The Precedent Cos. is preparing to build a 100,000-square-foot office building in its namesake office park near 96th Street and Keystone Avenue, several local real estate experts said, further evidence of the north-suburban market's recovery.
The building would mark the first new speculative office construction in the park since the mid-1990s, just before Indianapolis-based Precedent sold the park's 19 buildings with 1.1 million square feet of office space to Philadelphia-based Berwind Property Group Inc. in 1998. That sale didn't include 18 vacant acres retained by Precedent.
If, as expected, Indianapolis-based independent insurance agency M-J Insurance Inc. takes about 40 percent of the new building for its headquarters, it would also prove right predictions that tenants might be willing to follow Precedent to a new building. Company subsidiary Precedent Real Estate Services had continued to lease and manage Berwind's buildings, but Berwind and Precedent parted ways this spring.
Locally based Colliers Turley Martin Tucker took over leasing and management at the park April 1. Although CTMT has a proven reputation for client service, some tenant representatives predicted clients might want to maintain their long-term ties to Precedent's team.
M-J's 30,000-square-foot lease on the south side of the lake at Precedent expires in mid-2006, said Darrin Boyd, a CTMT principal and senior vice president of office sales and leasing. Boyd is part of the team that took over leasing and management at Precedent in April. He said M-J hasn't given official notice it intends to leave when its lease expires.
The park's overall vacancy rate is about 10 percent, considerably less than the 18-percent vacancy rate for the Keystone submarket overall. The largest open space in the park is about 17,000 square feet, Boyd said, leaving options limited for large tenants looking to relocate within the park.
"That makes it a decent time for Precedent to try to kick off a new product," Boyd said.
Officials with Precedent and M-J declined to confirm plans for a new building. Precedent President Randy Aikman in January indicated the company was then considering starting on a new building based on improving market conditions and more prospects for tenants in the 15,000- to 30,000-square-foot range.
The company has acreage for three buildings of 80,000 to 100,000 square feet, Aikman said then. The bulk of Precedent's acreage is in the southwest corner of the park near Interstate 465, where the new building would be built. The company also owns seven acres closer to 96th Street.
M-J Insurance is the city's third-largest independent insurance agency, with $203 million in premiums written in 2003, according to IBJ research. The company has 130 local employees and an office in Phoenix.
Precedent may be considering a joint venture with another developer for the new building. That developer is rumored to be Indianapolis-based Kite Realty Group Trust, but Kite Chief Operating Officer Thomas K. McGowan declined to comment on the prospect of a joint venture with Precedent.
Kite in recent years has focused on retail, but maintains a handful of office buildings in its portfolio.
If Precedent's building gets off the ground, it will be the latest in a string of north-suburban office buildings.
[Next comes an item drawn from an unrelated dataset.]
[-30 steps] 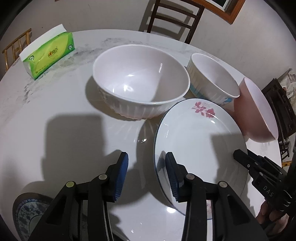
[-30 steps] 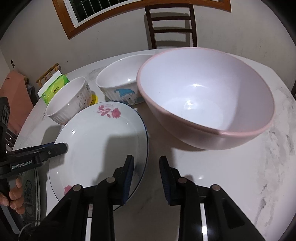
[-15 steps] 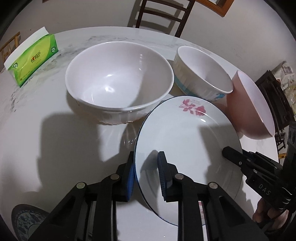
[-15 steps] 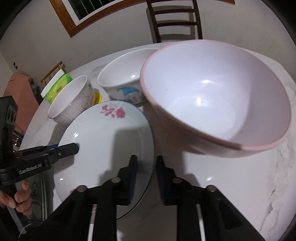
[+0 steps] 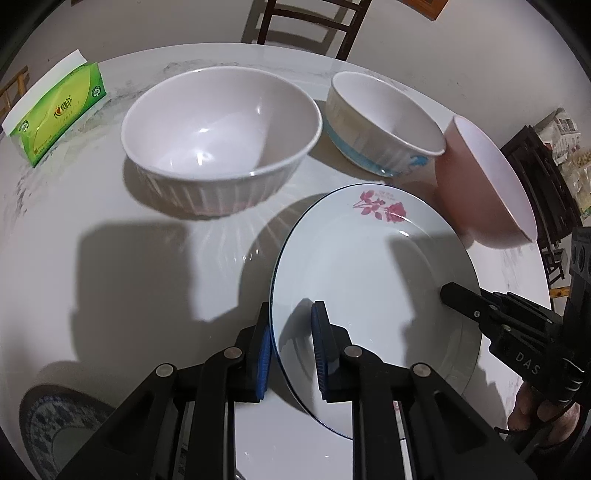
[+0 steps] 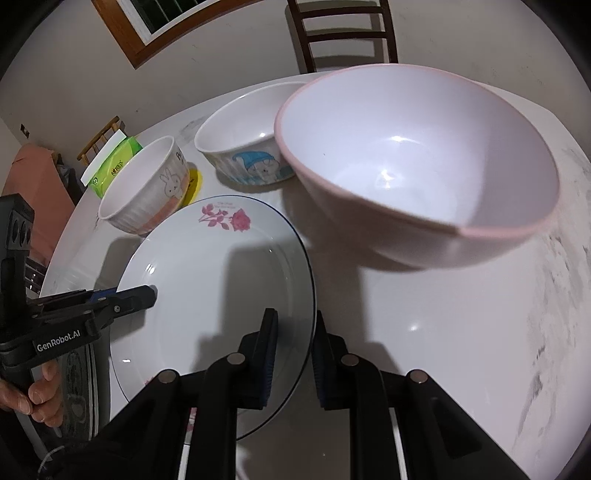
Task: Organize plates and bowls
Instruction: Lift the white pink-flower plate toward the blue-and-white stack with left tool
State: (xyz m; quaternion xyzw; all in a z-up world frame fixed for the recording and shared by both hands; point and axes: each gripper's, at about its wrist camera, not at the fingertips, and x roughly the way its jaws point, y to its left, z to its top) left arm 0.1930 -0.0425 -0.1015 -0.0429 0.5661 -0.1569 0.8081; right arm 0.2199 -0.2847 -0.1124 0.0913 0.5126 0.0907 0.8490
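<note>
A white plate [image 5: 369,277] with a pink flower print and a thin dark rim sits between both grippers. My left gripper [image 5: 291,310] has the plate's left rim between its blue pads, which press on it as the jaws are closing. My right gripper [image 6: 295,314] is shut on the opposite rim of the plate [image 6: 207,266]. Each gripper shows in the other's view: the right gripper [image 5: 448,291] and the left gripper [image 6: 147,293]. Behind the plate stand a ribbed white bowl [image 5: 221,122], a blue-printed bowl [image 5: 384,122] and a large pink bowl [image 6: 413,155].
A green tissue pack [image 5: 59,110] lies at the far left of the marble table [image 5: 110,258]. A blue-patterned plate [image 5: 48,432] shows at the near left edge. A wooden chair [image 6: 347,33] stands behind the table. A hand [image 6: 33,398] holds the left gripper.
Both grippers' jaws have narrowed from clearly apart onto the plate's rim, one on each side. The bowls have not moved on the table.
</note>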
Indianapolis-based Duke Realty Corp. is well under way on Nine Parkwood near 96th and Meridian streets, and locally based Lauth Property Group Inc. has announced plans to begin work late this year or early next year on Intech Three on the northwest side.
Confidence in the north-suburban market is so strong that Opus North Corp. is planning to break ground late this summer on a 106,000-square-foot speculative office building on North Meridian Street at Carmel Drive. John Cumming, the local director for Minnesota-based Opus North, said the company will begin construction regardless of pre-leasing activity. Opus North has controlled 24 acres at the site for most of the last five years, but hasn't had enough faith in the local office market before now to start construction on the building.
"Our office market has gradually improved over the last year or two," Cumming said. "We think our site is even better now because of the development that's occurred around it. The economy is decent and improving. ... The vacancy rate is down and there's not as much sublease space on the market."
Even so, there's no shortage of available space in the suburban market, said John Robinson, executive vice president of locally based Meridian Real Estate. Rather, the trend for new office construction is being driven more by a demand for new construction, he said.
"Larger tenants for long-term leases are looking for new construction," Robinson said. "The majority of [northsuburban] buildings have begun to show their age."
Landlords, including Berwind, are sprucing up buildings constructed in the 1980s or early 1990s. However, tenants can still find larger and more open floorplates in new construction than in existing buildings in the Keystone and Meridian corridors, Robinson said.